What the exercise asks
Output the full listing exactly as written, with no pictures in it.

Dataset extract
▬▬▬▬▬▬

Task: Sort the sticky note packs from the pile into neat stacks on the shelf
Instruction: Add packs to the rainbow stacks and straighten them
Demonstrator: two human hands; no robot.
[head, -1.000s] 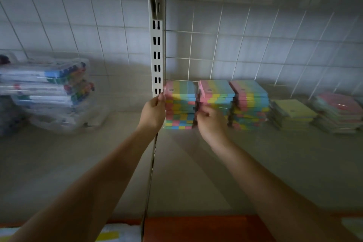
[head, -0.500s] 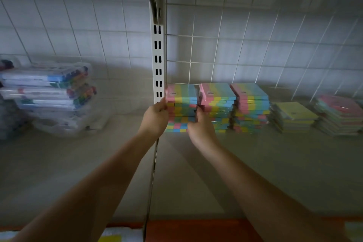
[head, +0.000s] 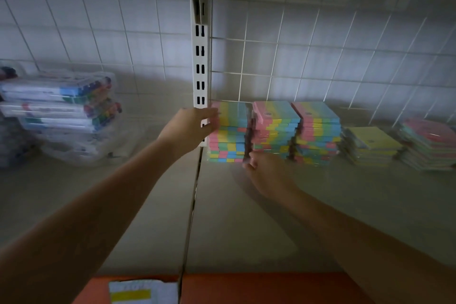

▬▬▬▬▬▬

Response below
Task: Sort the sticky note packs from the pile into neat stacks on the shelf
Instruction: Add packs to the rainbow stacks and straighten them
Demonstrator: two human hands; no robot.
[head, -1.000s] 
[head, -0.500s] 
[head, +0.000s] 

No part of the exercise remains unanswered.